I started out using pydantic to define objects. This gives an easy way to serialize as JSON, and I was writing those to disk. Later I discovered in issue #12 that writing JSON to disk was not a good way to achieve persistence, so I switched to a database in which I stored the serialization of the pydantic Compilation object. This was an easy transition, but it now means we have a dependency on both pydantic and sqlalchemy. As an alternative we could have used the ORM model of SQLAlchemy to define the entire hierarchy of the Compilation object, but that's a gigantic commitment to SQLAlchemy.

My feeling at this time is that SQLAlchemy is a cause of problems.

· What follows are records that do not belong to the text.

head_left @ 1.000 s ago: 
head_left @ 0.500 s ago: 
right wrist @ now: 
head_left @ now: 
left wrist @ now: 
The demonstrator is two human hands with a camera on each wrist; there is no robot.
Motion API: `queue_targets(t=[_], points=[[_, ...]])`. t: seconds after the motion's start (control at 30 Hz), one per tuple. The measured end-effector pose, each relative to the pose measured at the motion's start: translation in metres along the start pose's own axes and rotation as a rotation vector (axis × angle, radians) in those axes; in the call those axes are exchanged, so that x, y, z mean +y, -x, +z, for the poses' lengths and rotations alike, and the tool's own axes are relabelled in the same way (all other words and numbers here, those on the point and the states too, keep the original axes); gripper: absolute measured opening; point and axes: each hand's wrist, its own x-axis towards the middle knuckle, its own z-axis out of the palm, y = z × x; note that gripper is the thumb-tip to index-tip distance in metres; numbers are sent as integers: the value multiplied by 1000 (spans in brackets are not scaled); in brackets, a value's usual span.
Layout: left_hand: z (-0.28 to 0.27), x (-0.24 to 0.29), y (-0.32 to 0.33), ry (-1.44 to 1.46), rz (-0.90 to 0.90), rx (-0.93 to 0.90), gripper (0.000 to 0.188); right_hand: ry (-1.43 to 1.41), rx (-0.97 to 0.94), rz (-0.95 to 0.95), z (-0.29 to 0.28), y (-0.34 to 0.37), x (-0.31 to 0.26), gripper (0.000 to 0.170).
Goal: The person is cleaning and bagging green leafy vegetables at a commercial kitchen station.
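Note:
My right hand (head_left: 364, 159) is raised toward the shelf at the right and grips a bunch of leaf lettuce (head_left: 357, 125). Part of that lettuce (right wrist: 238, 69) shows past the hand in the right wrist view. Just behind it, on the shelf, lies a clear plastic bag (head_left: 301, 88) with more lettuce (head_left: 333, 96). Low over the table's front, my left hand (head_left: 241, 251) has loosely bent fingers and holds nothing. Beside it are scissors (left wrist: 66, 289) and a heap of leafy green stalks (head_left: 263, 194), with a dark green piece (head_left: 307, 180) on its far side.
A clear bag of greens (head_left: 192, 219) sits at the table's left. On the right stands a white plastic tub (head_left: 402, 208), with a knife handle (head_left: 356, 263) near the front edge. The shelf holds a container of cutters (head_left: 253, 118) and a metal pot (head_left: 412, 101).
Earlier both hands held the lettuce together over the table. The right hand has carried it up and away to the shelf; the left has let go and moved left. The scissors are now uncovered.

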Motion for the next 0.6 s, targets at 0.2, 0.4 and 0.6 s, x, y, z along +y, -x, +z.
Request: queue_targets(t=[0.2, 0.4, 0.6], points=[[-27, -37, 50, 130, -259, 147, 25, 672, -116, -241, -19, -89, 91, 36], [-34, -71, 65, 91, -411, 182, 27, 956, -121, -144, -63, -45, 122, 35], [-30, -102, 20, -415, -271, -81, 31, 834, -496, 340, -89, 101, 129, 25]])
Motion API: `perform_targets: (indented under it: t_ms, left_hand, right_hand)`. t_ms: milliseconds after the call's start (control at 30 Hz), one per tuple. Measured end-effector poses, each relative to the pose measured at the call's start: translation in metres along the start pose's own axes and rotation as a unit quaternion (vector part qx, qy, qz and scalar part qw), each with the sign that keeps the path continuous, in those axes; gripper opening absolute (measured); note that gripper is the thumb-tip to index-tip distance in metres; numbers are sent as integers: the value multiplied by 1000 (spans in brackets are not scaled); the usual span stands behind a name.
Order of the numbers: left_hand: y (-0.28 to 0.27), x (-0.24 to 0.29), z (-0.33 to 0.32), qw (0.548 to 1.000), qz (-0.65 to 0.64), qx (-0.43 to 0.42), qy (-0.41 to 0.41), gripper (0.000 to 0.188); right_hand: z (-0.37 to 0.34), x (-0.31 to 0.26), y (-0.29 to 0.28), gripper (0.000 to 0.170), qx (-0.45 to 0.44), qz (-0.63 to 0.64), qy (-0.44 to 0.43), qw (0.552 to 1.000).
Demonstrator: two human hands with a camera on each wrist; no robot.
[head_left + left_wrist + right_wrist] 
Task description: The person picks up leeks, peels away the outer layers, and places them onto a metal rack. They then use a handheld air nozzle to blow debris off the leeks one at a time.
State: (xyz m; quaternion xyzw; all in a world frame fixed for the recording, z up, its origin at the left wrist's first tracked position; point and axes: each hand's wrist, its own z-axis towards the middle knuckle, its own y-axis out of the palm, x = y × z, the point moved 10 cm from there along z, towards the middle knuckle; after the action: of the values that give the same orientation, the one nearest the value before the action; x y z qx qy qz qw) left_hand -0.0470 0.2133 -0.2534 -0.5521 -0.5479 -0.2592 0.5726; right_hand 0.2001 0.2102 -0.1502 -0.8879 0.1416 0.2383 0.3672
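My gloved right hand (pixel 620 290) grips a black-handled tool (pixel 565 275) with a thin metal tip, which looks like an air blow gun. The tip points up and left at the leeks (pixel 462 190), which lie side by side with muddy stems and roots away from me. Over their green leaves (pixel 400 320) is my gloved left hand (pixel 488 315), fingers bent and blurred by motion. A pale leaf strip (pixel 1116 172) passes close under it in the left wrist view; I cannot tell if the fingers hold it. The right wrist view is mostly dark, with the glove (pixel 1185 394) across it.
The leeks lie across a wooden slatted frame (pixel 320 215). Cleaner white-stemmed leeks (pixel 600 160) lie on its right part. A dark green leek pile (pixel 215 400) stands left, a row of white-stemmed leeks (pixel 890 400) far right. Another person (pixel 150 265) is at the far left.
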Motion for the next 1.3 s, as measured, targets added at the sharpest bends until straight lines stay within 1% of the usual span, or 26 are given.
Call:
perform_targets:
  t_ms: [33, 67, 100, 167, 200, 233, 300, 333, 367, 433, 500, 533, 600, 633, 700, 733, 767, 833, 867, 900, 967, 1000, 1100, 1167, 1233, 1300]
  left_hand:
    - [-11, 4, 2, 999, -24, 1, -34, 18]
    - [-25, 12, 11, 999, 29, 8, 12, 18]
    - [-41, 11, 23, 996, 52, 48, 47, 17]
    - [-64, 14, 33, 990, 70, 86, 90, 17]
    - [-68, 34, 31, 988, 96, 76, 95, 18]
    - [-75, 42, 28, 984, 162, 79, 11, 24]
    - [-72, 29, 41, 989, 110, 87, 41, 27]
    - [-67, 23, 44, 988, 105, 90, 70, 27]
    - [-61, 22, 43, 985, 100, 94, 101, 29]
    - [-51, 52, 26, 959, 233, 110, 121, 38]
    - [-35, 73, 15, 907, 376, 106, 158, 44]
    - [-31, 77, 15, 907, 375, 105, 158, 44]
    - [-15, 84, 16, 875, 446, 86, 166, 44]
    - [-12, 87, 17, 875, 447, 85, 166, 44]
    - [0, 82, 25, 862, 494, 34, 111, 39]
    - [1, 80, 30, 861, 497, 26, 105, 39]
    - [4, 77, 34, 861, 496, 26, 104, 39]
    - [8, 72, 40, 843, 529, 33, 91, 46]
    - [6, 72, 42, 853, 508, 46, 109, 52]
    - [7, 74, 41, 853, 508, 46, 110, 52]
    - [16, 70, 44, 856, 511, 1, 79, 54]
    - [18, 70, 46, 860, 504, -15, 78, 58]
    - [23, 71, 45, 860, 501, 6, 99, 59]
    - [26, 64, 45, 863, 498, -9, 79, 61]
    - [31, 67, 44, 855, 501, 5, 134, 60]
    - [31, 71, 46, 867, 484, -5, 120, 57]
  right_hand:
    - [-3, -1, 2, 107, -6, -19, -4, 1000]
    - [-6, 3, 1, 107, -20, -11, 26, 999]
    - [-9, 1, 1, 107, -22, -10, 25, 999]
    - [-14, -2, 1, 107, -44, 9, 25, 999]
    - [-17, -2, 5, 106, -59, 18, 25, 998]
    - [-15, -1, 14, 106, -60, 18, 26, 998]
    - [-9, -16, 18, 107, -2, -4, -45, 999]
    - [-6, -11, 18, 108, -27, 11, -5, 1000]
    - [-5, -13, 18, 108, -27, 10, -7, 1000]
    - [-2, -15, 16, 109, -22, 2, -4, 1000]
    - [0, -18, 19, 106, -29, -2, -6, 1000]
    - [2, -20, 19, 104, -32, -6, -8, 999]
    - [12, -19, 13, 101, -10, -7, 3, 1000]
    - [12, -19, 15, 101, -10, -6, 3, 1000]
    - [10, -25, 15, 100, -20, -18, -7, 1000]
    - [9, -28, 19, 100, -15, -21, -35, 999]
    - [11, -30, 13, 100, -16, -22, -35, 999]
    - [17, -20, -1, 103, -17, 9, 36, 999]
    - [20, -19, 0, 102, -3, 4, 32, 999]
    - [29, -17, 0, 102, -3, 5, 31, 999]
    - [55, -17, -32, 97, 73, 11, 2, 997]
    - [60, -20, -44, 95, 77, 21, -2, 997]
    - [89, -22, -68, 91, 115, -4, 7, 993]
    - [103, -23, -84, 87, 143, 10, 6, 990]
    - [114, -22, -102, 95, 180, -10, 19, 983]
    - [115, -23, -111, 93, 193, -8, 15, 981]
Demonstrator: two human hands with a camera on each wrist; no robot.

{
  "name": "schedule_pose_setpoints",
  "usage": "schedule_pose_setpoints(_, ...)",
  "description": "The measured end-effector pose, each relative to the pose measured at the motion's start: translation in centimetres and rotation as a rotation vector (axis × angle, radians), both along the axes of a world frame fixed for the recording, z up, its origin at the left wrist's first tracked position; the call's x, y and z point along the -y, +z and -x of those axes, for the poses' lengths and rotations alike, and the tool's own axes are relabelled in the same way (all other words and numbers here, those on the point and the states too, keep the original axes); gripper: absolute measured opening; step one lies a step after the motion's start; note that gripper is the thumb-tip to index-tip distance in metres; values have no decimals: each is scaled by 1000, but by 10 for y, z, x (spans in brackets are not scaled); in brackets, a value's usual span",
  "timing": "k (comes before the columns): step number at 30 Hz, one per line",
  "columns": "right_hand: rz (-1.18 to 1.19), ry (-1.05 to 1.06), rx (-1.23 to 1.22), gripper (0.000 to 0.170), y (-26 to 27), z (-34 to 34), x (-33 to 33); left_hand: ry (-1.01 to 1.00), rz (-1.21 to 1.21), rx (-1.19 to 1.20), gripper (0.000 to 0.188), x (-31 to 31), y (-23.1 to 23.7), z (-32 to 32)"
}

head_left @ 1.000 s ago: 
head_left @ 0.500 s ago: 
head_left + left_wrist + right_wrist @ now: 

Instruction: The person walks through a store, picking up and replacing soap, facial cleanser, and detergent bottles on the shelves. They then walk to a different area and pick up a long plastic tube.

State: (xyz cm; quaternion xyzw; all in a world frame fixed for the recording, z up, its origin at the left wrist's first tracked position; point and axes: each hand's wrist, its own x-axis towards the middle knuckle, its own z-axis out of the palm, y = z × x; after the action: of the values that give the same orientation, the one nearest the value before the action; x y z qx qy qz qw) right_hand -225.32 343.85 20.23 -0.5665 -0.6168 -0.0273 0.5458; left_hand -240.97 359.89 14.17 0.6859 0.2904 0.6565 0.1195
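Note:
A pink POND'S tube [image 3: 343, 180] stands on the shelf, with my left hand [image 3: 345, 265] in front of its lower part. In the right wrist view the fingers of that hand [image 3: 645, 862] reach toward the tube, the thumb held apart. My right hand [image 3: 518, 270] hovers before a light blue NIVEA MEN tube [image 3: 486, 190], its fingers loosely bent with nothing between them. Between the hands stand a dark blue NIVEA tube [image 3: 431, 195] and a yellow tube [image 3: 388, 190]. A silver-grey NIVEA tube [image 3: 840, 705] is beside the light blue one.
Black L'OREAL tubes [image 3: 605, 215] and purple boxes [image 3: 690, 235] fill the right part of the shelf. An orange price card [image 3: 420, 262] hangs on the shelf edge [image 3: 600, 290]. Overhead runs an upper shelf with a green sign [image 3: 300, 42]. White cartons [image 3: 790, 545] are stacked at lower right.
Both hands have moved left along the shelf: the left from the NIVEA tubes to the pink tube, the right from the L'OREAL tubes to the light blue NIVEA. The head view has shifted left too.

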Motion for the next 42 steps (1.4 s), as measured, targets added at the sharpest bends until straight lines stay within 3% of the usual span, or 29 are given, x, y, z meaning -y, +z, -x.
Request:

  1. the documentation of SQLAlchemy is a mess. There are tiny fragments of code, but there are five ways to write things and it's never clear which is best.
  2. The "imedance mismatch" of ORM is starting to show its ugly head. There are times when you want to use a join like fetching both PaperStatus and CompileRecord for a version, but you shouldn't have to always fetch the PaperStatus with the CompileRecord. You still have to write SQL, but now you have to write SQL in some object-oriented method that obscures the actual SQL being run.
  3. the change to SQLAlchemy 2.0 is apparently not recognized by flask-sqlalchemy, and they deprecated the original way of writing queries. By contrast, SQL has been stable for decades.

One reason to use SQLAlchemy is to use a pool of database connections, but my feeling is that the traffic is so low that we will never experience a problem with creating a new connection for each request (this is how eprint was written).

At this point I lean toward ripping out SQLAlchemy. The original use was for flask-login to have a User class, but that part is easy to code up without SQLAlchemy.

kmccurley commented 1 year ago

After spending a couple of days reading about SQLAlchemy, I came to the conclusion was that I used the flask-sqlalchemy package instead of just SQLAlchemy. One of the consequences is that models are defined in nonstandard syntax (by sqlalchemy standards anyway), and flask-sqlalchemy depends on version 1.4 of SQLAlchemy. The most recent version of SQLAlchemy is 2.0, and this is a fairly major change in the APIs.

The only thing that we used from flask-sqlalchemy was cleanup of sessions after each request, but it turns out that there is an easy alternative in SQLAlchemy itself, namely scoped_session. This is built using connection pools, and the only thing we have to do is make sure to release the session at the end of each request.

For now I think the solution is to remove flask-sqlalchemy as suggested here and upgrade to sqlalchemy 2.0. This preserves our ability to write simple ORM queries. The foreign key cascade problem seems to have a different solution, namely to use ondelete='CASCADE' in ForeignKey definitions, and use cursor.execute('PRAGMA foreign_keys=ON') in the rare case when we are deleting a PaperStatus.

One problem that this solves for us over the approach used in IACR/eprint is that tests can make use of sqlite, even if the production system eventually shifts to postgres or mysql or mariadb.

kmccurley commented 10 months ago

SQLAlchemy has been updated to 2.0. I'm still not convinced that it's worth keeping because it feels easier to just write SQL. There are two ways to use SQLAlchemy, namely as the core layer and the ORM layer. We are mostly using the ORM layer, which allows us to manipulate objects instead of raw Result sets. The two paradigms can be mixed. By keeping SQLAlchemy it makes it easy for us to write tests using sqlite, but use mariadb in production.